Se inspira en la filosofía africana de Harambee; un llamado colectivo a la unidad, el apoyo mutuo y la responsabilidad compartida. En un mundo cada vez más fracturado por conflictos, desigualdades, desplazamientos y crisis ecológicas, el tema es a la vez un recordatorio y un desafío: la única forma sostenible de avanzar es mediante la cooperación, la solidaridad y la cocreación.
En esencia, el trabajo social es una profesión arraigada en los valores de la dignidad humana, la justicia social y la participación comunitaria.

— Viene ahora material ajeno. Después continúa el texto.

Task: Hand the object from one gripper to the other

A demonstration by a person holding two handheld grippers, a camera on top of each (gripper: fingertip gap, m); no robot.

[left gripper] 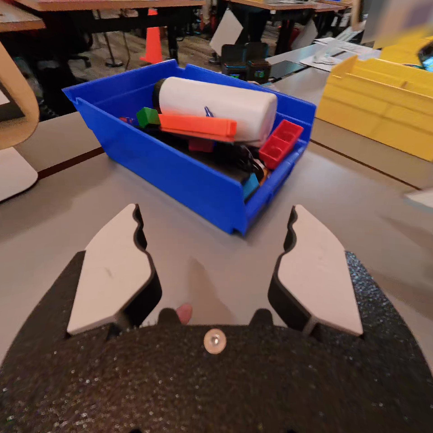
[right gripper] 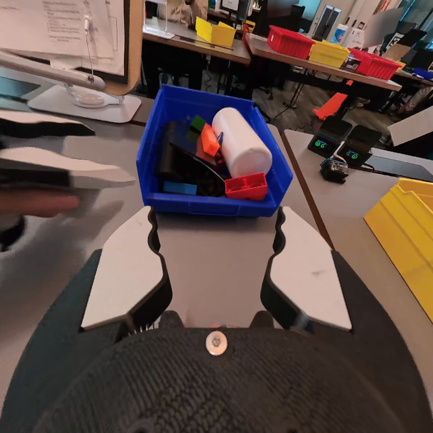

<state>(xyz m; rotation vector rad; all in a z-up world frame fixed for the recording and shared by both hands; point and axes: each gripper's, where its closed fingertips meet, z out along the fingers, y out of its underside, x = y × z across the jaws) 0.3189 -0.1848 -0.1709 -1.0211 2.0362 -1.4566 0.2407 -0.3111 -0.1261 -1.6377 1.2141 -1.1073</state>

Estos valores afirman que ninguna sociedad puede prosperar cuando sus habitantes están divididos o excluidos. Por lo tanto, el tema subraya la urgente necesidad de restaurar la confianza y reconstruir los lazos de pertenencia en comunidades fracturadas.

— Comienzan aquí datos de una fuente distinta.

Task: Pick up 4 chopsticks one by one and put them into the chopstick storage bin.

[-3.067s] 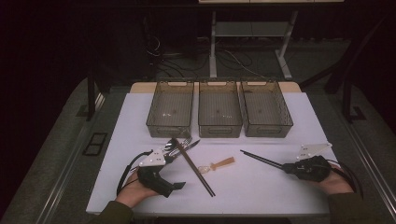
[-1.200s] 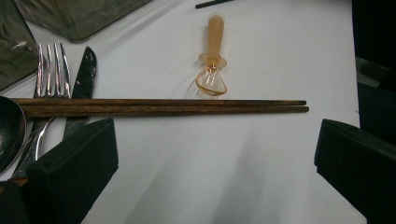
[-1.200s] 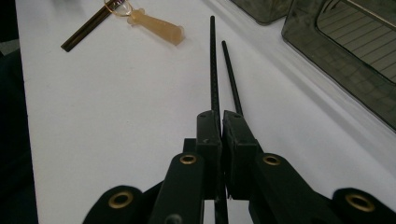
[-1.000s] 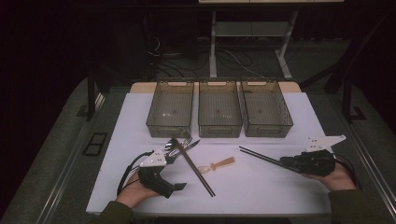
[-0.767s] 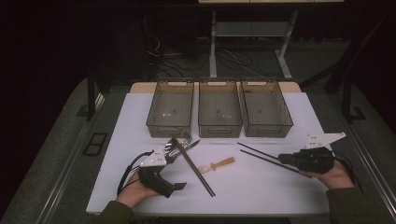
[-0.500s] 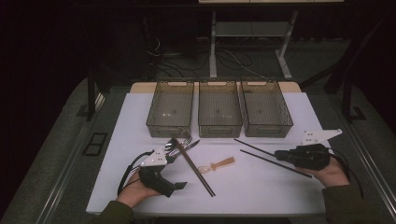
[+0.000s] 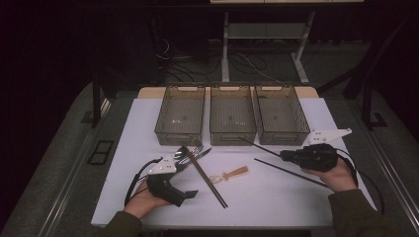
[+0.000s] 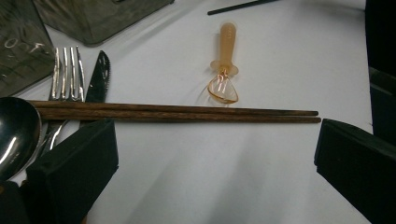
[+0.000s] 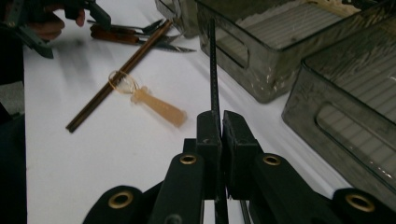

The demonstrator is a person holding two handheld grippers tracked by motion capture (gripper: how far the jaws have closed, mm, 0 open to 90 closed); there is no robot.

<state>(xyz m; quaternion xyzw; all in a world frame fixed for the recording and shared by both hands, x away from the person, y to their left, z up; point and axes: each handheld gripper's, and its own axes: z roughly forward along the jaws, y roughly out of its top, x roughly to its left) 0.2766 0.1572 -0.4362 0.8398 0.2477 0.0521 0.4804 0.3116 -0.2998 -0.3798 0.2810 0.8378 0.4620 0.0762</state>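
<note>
From up top, the right gripper (image 7: 284,156) is clamped on one thin black chopstick (image 7: 260,146), held by its thick end so the tip pokes out toward the front wall of the middle of three smoky see-through plastic bins (image 7: 232,116). Its twin, a second black chopstick (image 7: 289,172), lies flat on the white table (image 7: 276,207) just under that hand. The left gripper (image 7: 190,193) sits near the cutlery pile with its jaws spread wide, nothing in them. In the left gripper view you get a pair of brown wooden chopsticks (image 8: 173,113) lying side by side between the open pads, crossing a steel fork (image 8: 65,74), a dark serrated knife (image 8: 97,77) and a shiny spoon bowl (image 8: 16,133), plus a little orange plastic-handled wire whisk thing (image 8: 224,60) just beyond. The right gripper view is the good one: the pads are squeezed nearly together on the black stick (image 9: 213,70), which looks ridged along its length and runs straight up past the bin corner (image 9: 252,65). My guess is it's light and stiff but slick and round, so it could swivel in a pinch that close to one end; grabbing nearer the middle would probably feel steadier.
</note>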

Las trabajadoras/es sociales, junto con sus aliados, están en una posición privilegiada para impulsar estos procesos, acompañando a las comunidades, amplificando las voces de los marginados y facilitando el diálogo a través de las divisiones sociales, culturales y políticas.
Al invocar a Harambee, el lema de 2026 convoca a trabajadores sociales, gobiernos, instituciones y comunidades de todo el mundo a colaborar en la construcción conjunta de espacios de esperanza y armonía. Nos desafía a ir más allá de la caridad hacia una solidaridad genuina, más allá de la prestación de servicios hacia el cambio sistémico, y más allá de las divisiones hacia la unidad. Nos recuerda que la paz no es solo la ausencia de violencia, sino la presencia de justicia, inclusión y oportunidades.
El Día Mundial del Trabajo Social 2026 es, por tanto, un llamamiento global: a superar las divisiones, fortalecer la resiliencia y forjar un futuro más justo y sostenible. Nos insta a reconocer que ningún actor puede superar por sí solo los desafíos actuales, ya sean la guerra, la desigualdad o el colapso ecológico. La esperanza y la armonía solo son posibles cuando nos unimos, a través de fronteras, sectores y comunidades.